The Rise of the AI Interviewer
If you've applied for a job recently, you may have encountered an AI-powered video interview. Instead of a live conversation, you record answers to pre-set questions, and software analyzes your responses. Companies are adopting this technology at a rapid
pace, with reports showing that a large majority of HR teams now use AI regularly in the hiring process. The main drivers are efficiency and consistency. AI can screen hundreds of candidates in the time it takes a human to interview a handful, and it asks every applicant the exact same questions, removing some variables of human-led interviews. Platforms like HireVue, Vervoe, and Talview are now staples in high-volume recruitment, promising to help companies make faster, more standardized decisions.
What 'Weaknesses' Is the AI Looking For?
AI isn't looking for weaknesses in the way a human might. It's a data-driven process focused on specific, measurable signals. The analysis primarily falls into two camps: what you say and how you say it. Using Natural Language Processing (NLP), the AI scores the *content* of your answers. It scans for keywords and phrases from the job description, assesses the relevance of your response, and can even check if you’ve used a structured format like the STAR method. Some platforms, like HireVue, now state they focus only on the content of the interview to score candidates. However, many systems also analyze *delivery*. This includes your tone of voice, speaking pace, and use of filler words like "um" or "like". While the science is highly contested and legally risky, some tools have even claimed to analyze facial expressions and body language to gauge traits like confidence or enthusiasm. Weaknesses, in this context, are simply deviations from the ideal candidate profile programmed into the system. This might mean failing to use relevant keywords, speaking too quickly, or having a hesitant tone.

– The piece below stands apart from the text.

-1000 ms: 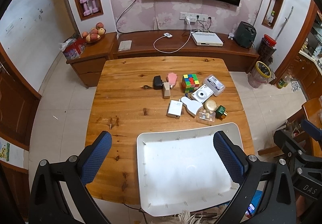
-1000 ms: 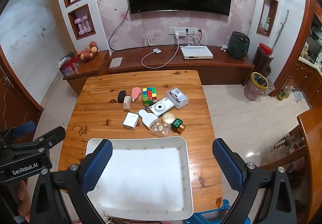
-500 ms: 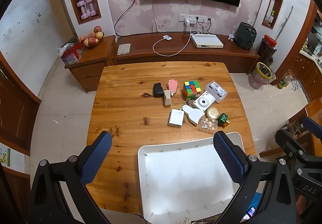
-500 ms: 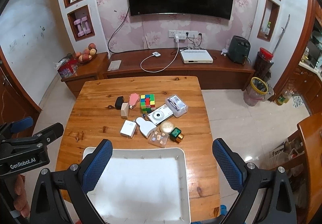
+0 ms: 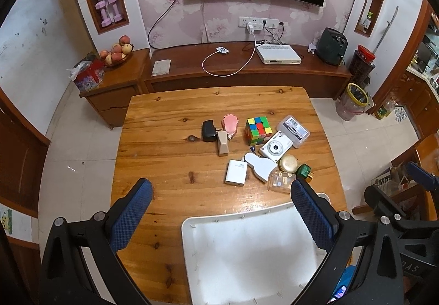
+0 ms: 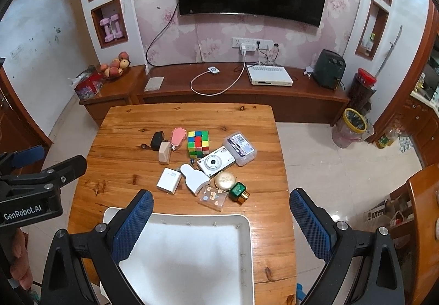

The Elephant in the Room: Bias and Accuracy
The promise of AI is objectivity, but the reality is more complex. AI systems are trained on data, and if that data reflects historical hiring biases, the AI can learn and perpetuate them. For example, if a company has historically hired more men for a certain role, an AI trained on that data might penalize candidates with speech patterns or backgrounds more common among women. Studies have shown that AI tools can be biased against non-native speakers, neurodivergent candidates, or those with regional dialects because their communication styles differ from the norm the AI was trained on. Research has also revealed significant racial and gender bias in some AI screening tools. As a result, there's a growing push for transparency and regulation. Many jurisdictions have moved to ban or regulate the use of certain AI features, like facial analysis, in hiring. Companies are also being urged to conduct regular bias audits to ensure their tools are fair.
How to Prepare for Your AI Screening
Facing an AI interviewer can feel strange, but preparation can make all the difference. First, get your setup right: choose a quiet, well-lit space with a neutral background and test your camera and microphone. Position the camera at eye level to create a more direct and engaging presence. Next, decode the job description. AI systems are programmed to look for skills and keywords from the posting, so incorporate them naturally into your answers. Practice answering common behavioural questions out loud, and even record yourself to check your pacing and clarity. Speak clearly and at a measured pace. While you shouldn't sound robotic, aim for structured, concise answers. Don't try to 'game' the system by faking emotions; focus on providing clear, relevant examples that showcase your skills. Authenticity, backed by solid preparation, is your best strategy.